コレクション展

アジアの近現代美術―黎明期から現代まで

期間
2023年1月2日 (月) 〜 2023年6月20日 (火)
会場

アジアギャラリー

近代の黎明――洋風画の登場
18世紀末から西洋諸国による植民地化や西洋との通商を経験する中で、アジアの多くの地域では、その土地の風俗や風景、神話などをテーマに、西洋絵画の画材と技法を使った洋風画が制作されます。
これらは、主にアジアを訪れた西洋人に向けて、異国情趣あふれる内容で描かれたものでしたが、やがて西洋的な生活スタイルを取り入れるようになった現地の上流階級の人々にも受け入れられていきます。
ここでは、アジアが西洋近代世界と出会った頃の、東西の要素が融合したエキゾチックで不思議な魅力にみちた作品を紹介します。

近代美術の成立からモダニズムへ
20世紀は、アジアにとり激動の時代でした。
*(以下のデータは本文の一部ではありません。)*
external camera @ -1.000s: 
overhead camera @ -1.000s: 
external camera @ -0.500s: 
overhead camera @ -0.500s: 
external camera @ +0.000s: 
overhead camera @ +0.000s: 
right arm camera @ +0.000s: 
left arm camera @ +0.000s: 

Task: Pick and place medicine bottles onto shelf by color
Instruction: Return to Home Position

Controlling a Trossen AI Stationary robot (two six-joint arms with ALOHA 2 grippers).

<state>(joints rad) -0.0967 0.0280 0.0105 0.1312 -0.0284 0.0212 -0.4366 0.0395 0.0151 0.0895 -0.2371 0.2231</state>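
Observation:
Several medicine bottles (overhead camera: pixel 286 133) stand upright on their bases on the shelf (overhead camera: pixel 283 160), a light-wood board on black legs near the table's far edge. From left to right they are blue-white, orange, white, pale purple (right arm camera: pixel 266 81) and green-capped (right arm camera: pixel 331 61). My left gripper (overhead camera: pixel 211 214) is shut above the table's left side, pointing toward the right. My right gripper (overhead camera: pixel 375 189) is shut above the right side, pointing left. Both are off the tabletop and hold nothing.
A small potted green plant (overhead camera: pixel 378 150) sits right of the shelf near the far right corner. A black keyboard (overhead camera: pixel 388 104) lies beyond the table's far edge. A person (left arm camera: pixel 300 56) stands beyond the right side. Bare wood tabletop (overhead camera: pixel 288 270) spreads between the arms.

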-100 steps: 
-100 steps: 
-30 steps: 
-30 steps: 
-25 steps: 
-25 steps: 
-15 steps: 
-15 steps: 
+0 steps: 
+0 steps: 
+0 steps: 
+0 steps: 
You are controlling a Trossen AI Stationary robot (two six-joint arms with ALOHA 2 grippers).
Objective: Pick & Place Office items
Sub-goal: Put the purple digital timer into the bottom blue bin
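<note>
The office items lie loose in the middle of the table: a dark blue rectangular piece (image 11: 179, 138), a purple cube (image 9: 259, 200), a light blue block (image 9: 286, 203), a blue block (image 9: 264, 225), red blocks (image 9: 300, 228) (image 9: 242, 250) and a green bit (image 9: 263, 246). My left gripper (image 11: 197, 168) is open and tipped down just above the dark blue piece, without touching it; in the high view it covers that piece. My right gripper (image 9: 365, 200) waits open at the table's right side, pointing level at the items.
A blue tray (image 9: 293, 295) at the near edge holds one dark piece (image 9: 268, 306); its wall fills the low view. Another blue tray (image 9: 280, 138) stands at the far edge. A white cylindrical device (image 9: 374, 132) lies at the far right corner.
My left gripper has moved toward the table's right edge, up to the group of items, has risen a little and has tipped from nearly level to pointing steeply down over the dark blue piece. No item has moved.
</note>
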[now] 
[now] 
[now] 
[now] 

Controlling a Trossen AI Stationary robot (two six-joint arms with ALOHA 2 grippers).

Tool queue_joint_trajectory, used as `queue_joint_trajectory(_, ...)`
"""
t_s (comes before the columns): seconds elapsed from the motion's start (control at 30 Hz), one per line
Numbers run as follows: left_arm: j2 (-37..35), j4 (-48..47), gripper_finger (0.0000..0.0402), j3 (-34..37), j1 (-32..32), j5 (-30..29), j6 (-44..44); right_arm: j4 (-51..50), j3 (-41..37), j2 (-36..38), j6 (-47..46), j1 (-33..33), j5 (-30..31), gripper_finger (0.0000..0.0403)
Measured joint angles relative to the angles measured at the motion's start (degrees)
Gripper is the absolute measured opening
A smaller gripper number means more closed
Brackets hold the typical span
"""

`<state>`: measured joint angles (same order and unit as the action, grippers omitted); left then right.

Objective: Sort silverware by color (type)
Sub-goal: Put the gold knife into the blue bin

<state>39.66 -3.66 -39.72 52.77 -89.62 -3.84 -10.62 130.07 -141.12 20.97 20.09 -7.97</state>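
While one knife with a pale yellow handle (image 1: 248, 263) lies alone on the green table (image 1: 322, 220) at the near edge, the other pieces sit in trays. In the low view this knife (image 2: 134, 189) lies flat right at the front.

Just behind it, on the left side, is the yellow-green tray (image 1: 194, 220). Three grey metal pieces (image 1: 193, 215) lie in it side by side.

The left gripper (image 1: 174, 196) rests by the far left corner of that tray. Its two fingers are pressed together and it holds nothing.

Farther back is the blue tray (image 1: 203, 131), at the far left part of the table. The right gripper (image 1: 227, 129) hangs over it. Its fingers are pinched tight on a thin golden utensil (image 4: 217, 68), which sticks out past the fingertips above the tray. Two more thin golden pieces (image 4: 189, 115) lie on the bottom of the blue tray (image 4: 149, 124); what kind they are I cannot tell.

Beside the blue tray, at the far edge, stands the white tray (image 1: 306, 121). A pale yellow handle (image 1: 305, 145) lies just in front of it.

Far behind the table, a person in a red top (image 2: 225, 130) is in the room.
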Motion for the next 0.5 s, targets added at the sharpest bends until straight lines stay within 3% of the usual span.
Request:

ほとんどの地域が、太平洋戦争や植民地からの独立を賭けた闘いを経験し、多くの犠牲をはらいながら近代国家への道を歩みます。このダイナミックで多難な歴史に歩調を合わせて、美術でも近代的な教育や展覧会の諸制度が整えられます。
作家たちは、西洋近代美術にひかれる一方で、自らの社会の現実や伝統文化に技法や素材や題材の源流をさがし、若い国家にふさわしい、且つ西洋とは一線を画す独自の美術表現を模索します。
ここでは、おおよそ20世紀中期までの、アカデミックな近代美術の成立から純粋な造形力を探求した抽象美術(モダニズム)までを紹介します。

現代美術――異形のものたち
高度経済成長の光と影、独裁政権とその反発としての民主化運動などさまざまな社会問題に直面し、さらにグローバル化の波に洗われてきた現代。
作家たちは作品を通して、世の中の不条理や戦争の爪痕などの歴史の残酷をあらわにし、他方でささいな日常の出来事を愛情もって照らし出し、早くからマイノリティへも目を向けてきました。
ここでは特に、ひとの姿を「異形のもの」に変えることで、社会の不条理や政治的な抑圧を暗示した作品に注目します。ユーモラスな姿かたちの奥底には、社会に対して感じる怒りや漠然とした不安、息苦しさ、ひたひたと迫りくる不穏な雰囲気などがよどんでいるでしょう。